| Exercise directions |
In the listing below, how many lines contain the word "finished"? Answer with the number alone.

| Material provided |
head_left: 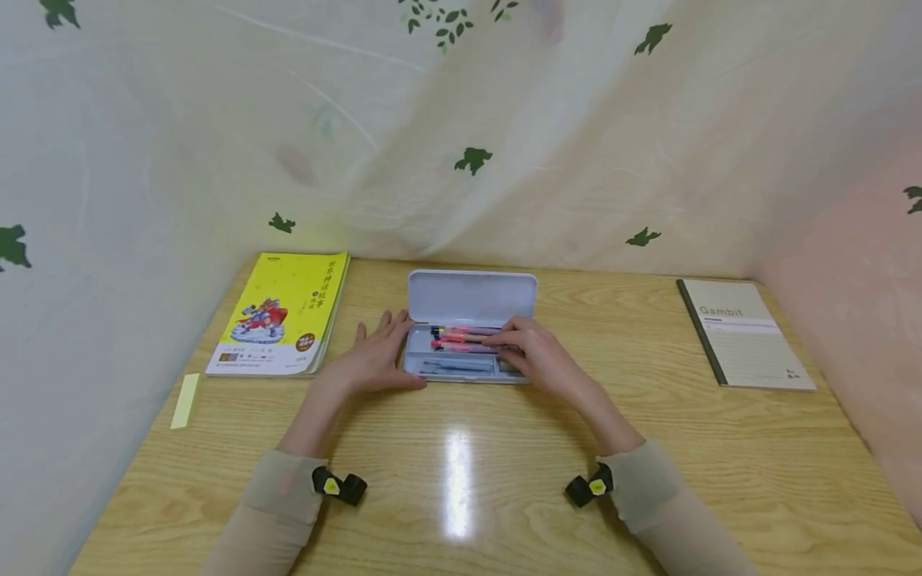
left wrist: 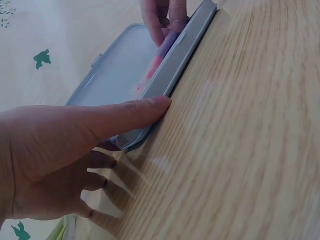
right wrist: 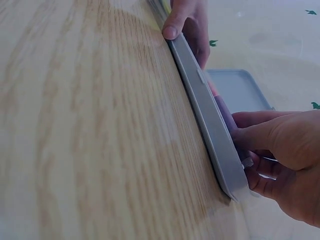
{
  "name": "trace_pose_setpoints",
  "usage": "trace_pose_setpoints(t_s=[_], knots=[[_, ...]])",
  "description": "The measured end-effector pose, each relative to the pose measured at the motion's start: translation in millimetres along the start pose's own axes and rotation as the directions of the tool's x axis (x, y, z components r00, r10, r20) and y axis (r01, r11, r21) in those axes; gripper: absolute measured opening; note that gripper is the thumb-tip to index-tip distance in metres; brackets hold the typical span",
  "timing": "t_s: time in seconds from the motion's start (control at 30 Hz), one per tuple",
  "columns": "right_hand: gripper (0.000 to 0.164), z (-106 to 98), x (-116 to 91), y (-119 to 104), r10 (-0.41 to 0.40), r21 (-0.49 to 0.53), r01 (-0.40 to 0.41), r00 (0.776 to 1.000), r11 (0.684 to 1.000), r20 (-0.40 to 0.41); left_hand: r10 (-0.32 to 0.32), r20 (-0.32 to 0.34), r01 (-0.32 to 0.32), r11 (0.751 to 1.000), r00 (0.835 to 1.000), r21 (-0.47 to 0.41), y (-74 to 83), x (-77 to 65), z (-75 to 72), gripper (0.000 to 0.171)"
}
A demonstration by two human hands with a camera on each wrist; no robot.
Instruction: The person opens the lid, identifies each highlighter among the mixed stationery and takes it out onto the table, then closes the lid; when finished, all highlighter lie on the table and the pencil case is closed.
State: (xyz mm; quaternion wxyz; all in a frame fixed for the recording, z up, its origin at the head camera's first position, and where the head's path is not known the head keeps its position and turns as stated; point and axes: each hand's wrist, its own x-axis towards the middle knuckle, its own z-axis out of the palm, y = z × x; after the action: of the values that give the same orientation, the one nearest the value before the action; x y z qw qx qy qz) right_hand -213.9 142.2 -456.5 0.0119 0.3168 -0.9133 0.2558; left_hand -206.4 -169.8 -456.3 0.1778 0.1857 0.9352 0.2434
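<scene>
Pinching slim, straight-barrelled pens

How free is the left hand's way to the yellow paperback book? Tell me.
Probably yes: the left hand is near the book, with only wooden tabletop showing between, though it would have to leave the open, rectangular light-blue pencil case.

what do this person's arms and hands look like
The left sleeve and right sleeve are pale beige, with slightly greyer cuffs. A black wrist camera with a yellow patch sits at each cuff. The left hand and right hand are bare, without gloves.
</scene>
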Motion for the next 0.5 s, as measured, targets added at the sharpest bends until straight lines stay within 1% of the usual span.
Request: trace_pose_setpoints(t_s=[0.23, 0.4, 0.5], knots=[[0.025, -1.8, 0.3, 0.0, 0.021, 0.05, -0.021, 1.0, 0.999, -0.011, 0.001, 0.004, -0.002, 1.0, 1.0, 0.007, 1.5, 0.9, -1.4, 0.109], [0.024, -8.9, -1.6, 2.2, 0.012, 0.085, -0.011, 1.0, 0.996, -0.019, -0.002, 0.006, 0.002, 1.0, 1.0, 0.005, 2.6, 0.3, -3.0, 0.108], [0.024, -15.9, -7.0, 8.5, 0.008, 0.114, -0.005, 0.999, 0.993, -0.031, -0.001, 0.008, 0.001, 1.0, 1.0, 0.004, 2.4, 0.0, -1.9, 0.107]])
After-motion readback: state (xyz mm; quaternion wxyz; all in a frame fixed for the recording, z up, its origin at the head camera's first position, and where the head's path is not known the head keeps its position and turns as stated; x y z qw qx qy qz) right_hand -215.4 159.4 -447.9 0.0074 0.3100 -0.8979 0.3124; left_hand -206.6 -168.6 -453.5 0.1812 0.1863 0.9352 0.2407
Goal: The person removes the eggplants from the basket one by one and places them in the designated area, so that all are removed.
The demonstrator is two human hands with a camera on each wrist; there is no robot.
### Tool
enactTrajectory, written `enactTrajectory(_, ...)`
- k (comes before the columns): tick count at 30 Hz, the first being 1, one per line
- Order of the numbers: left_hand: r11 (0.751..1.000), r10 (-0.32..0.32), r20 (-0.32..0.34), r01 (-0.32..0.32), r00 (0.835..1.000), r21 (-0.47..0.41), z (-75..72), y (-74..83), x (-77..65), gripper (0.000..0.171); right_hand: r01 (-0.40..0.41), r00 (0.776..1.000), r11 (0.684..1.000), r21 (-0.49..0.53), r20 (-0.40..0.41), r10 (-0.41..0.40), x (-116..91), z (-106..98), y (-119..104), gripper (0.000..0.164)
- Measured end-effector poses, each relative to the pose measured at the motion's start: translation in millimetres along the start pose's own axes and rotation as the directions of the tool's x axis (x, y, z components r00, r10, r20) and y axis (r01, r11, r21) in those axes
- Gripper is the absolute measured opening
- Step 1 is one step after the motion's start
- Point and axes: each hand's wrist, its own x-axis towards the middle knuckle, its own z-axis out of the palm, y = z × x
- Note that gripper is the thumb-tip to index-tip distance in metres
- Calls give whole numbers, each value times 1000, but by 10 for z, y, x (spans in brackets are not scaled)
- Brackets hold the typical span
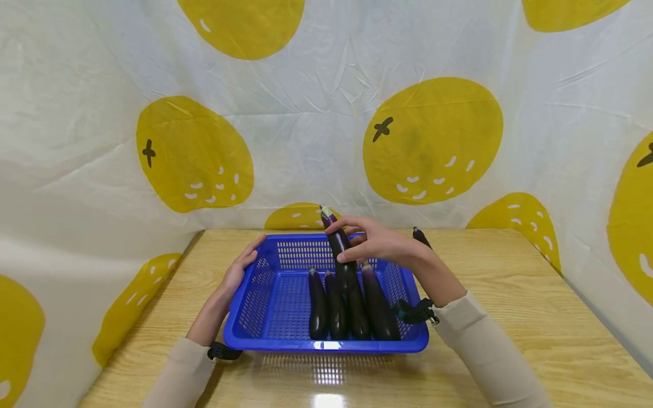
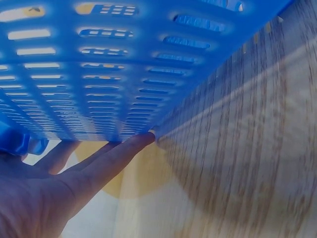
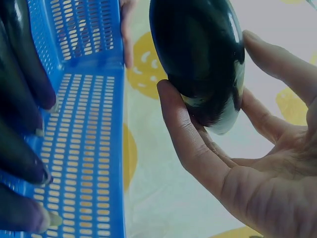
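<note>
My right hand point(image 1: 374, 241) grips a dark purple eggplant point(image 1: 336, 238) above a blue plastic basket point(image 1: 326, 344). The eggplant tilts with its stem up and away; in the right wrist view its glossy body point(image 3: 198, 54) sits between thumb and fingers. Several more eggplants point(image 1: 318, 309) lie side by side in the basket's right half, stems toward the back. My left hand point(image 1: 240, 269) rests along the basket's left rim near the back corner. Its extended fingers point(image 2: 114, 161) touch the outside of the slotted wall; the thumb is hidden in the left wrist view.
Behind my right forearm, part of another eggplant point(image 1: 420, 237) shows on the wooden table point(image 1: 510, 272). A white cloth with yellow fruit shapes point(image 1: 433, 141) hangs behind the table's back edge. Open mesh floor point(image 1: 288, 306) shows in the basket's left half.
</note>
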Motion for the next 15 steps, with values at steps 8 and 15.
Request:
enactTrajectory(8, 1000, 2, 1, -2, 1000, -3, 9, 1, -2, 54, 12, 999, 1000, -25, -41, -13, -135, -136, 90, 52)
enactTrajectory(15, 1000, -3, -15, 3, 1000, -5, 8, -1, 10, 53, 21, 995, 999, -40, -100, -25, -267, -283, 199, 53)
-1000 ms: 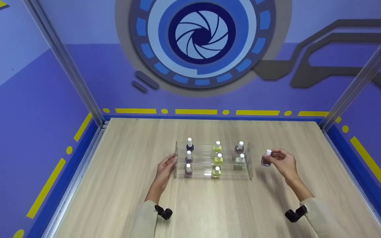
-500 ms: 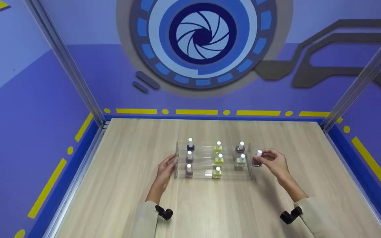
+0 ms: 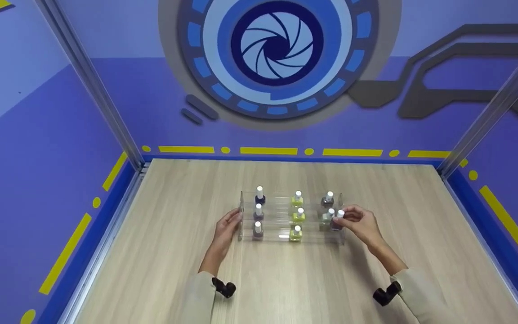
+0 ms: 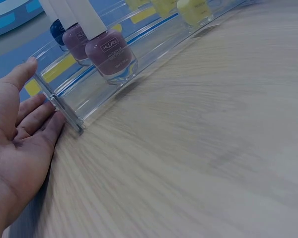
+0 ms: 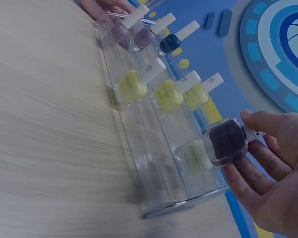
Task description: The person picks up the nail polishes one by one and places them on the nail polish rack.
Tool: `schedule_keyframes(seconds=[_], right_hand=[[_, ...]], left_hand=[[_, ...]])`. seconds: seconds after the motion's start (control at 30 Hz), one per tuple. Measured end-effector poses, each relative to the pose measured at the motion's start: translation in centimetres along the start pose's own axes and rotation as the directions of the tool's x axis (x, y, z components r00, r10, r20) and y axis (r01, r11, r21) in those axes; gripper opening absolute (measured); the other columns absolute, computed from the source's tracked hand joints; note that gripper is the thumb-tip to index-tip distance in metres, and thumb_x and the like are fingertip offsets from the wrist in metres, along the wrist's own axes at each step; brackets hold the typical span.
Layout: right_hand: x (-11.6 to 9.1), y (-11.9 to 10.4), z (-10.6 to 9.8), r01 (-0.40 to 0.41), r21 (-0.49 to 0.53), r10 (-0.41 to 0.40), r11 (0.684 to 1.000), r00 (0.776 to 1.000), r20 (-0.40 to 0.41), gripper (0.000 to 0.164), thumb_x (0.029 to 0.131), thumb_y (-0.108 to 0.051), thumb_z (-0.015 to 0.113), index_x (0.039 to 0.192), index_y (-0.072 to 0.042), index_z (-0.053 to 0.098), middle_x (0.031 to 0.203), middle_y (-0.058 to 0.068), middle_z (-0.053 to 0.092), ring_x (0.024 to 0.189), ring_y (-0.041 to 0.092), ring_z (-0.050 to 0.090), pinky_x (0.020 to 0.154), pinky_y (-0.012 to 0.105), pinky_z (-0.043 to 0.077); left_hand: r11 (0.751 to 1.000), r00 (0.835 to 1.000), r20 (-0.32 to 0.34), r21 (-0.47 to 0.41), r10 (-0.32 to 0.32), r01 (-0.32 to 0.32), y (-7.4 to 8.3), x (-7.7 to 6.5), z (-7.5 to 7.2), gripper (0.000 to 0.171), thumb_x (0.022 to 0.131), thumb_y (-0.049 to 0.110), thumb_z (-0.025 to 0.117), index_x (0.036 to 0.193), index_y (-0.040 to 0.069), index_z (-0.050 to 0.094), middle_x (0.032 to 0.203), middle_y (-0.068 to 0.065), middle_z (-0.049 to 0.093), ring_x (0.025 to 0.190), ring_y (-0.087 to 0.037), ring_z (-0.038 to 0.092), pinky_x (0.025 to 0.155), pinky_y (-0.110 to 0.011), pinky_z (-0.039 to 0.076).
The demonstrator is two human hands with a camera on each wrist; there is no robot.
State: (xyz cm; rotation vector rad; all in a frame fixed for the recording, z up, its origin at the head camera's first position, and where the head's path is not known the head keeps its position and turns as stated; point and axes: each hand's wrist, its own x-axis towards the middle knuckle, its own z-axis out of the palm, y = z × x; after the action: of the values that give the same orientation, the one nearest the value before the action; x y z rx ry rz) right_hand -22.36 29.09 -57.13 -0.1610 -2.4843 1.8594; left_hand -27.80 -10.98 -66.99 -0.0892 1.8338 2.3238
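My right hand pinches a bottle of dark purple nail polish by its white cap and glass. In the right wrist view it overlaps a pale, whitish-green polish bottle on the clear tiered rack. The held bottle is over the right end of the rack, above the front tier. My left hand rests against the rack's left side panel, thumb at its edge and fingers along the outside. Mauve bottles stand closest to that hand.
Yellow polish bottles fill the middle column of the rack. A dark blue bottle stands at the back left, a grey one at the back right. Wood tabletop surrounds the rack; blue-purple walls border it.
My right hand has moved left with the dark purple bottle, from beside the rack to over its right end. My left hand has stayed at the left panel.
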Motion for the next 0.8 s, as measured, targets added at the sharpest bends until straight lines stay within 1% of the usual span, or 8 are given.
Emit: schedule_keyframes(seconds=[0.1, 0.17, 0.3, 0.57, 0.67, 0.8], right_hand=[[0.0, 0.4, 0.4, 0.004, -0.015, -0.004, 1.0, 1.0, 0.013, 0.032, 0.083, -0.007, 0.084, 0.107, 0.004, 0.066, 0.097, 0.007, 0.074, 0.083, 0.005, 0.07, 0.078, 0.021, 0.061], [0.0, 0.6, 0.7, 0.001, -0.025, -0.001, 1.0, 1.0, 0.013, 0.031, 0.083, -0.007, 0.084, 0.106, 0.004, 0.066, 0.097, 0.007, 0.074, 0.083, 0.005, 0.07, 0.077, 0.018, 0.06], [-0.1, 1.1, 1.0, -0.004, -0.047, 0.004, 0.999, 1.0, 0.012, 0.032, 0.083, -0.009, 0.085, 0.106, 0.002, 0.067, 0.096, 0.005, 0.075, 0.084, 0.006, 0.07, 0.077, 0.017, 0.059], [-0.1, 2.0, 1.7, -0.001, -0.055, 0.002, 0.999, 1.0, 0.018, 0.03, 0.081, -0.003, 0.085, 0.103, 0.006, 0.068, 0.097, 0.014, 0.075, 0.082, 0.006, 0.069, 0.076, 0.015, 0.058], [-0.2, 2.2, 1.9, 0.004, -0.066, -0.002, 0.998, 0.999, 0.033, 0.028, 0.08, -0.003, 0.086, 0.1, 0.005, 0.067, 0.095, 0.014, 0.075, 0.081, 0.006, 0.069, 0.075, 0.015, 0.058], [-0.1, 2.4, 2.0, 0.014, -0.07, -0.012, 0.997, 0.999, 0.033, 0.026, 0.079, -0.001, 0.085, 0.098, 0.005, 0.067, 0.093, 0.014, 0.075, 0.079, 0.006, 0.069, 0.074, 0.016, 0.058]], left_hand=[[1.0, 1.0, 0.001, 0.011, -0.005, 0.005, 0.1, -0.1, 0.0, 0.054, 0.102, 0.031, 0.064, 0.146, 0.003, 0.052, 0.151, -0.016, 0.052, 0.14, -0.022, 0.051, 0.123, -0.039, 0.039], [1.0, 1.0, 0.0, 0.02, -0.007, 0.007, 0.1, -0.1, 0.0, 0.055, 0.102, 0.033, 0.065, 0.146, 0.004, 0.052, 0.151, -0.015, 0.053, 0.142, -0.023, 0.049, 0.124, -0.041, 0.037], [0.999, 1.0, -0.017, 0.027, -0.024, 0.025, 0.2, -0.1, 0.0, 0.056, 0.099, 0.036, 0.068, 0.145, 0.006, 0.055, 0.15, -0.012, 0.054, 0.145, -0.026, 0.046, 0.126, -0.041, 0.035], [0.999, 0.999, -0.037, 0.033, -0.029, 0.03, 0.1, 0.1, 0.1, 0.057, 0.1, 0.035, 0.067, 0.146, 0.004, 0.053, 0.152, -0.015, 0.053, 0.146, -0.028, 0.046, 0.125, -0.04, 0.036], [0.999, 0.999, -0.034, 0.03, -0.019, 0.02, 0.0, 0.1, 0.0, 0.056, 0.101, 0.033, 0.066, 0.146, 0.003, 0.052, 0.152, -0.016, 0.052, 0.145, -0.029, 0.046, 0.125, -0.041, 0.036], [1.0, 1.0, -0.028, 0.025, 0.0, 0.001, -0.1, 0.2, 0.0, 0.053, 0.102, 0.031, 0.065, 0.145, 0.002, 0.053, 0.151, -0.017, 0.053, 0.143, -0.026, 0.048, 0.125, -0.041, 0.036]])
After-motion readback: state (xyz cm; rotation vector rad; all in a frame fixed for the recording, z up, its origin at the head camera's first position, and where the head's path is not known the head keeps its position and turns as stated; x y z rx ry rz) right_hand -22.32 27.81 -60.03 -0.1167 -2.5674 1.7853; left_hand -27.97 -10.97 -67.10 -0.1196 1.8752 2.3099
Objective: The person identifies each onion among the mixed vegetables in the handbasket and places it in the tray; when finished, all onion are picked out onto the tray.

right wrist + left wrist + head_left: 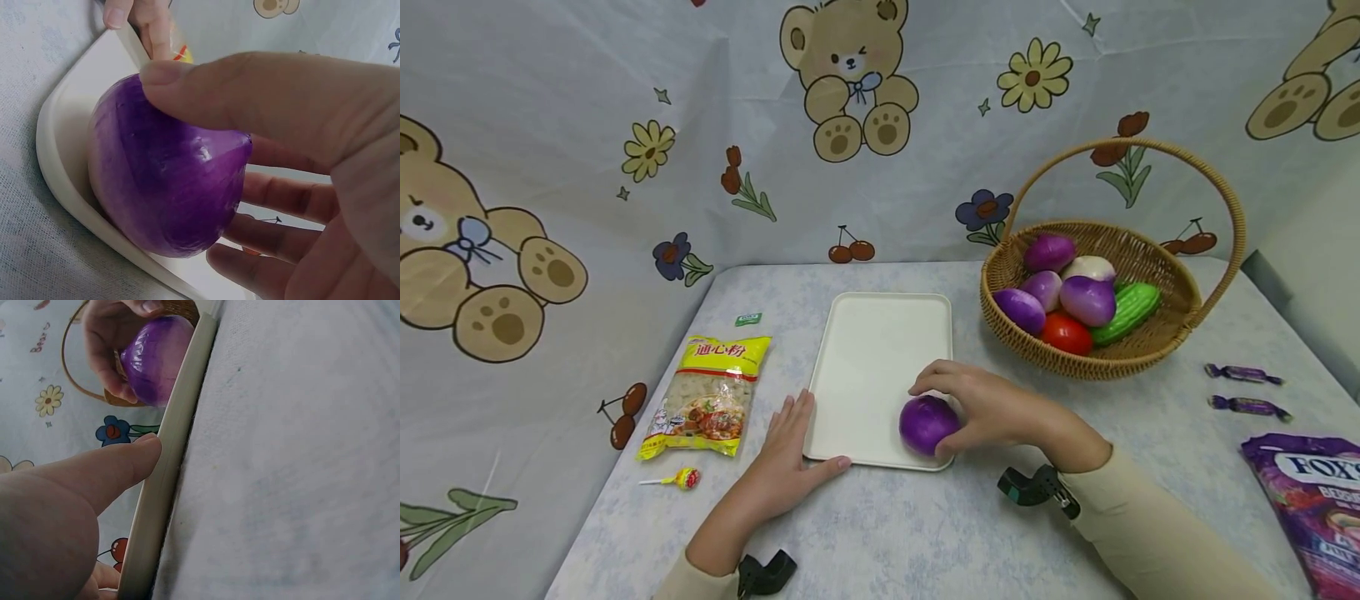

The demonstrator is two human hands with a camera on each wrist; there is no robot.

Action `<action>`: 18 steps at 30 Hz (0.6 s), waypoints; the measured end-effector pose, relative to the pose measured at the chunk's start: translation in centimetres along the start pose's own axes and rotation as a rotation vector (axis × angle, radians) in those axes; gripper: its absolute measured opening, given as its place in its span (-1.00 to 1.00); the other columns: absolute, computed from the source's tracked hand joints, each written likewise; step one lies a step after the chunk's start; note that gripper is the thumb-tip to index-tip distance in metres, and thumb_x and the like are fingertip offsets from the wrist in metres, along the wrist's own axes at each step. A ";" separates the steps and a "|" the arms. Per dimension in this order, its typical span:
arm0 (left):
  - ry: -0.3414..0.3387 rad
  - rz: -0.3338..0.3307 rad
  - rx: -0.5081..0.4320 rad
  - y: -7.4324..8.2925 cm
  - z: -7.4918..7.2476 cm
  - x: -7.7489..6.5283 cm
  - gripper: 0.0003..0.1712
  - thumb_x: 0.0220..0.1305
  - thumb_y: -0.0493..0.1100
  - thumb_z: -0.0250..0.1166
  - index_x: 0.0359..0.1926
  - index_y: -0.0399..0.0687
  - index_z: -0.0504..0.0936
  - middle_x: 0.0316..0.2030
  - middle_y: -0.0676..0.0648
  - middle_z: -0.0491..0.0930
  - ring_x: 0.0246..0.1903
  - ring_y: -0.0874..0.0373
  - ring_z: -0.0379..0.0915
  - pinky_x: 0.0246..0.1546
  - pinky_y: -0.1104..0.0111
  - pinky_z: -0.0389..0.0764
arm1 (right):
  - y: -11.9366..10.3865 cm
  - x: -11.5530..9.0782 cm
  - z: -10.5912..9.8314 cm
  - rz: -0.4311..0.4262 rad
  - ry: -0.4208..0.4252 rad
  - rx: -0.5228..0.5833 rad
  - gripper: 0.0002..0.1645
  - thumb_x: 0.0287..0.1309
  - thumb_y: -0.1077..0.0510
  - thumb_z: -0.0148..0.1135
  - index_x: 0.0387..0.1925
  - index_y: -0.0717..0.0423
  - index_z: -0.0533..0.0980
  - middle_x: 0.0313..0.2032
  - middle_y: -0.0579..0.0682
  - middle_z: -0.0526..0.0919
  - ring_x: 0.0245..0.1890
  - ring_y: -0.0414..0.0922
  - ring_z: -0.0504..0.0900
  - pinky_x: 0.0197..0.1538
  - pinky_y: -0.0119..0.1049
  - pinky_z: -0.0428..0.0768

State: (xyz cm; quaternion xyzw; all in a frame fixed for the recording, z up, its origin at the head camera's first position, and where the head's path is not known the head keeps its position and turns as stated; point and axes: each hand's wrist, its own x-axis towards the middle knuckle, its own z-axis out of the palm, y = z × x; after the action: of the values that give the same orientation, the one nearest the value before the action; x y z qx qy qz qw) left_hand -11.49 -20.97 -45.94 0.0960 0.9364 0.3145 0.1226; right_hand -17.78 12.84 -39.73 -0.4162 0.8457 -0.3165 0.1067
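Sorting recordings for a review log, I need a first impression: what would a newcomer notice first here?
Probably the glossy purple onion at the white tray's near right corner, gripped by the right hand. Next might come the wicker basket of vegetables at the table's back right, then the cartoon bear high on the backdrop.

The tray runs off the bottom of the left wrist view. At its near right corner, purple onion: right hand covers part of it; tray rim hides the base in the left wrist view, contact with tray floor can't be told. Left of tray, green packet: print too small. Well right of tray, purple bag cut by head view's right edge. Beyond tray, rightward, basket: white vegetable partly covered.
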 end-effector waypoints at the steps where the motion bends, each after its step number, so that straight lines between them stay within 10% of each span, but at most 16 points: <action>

| Response |
2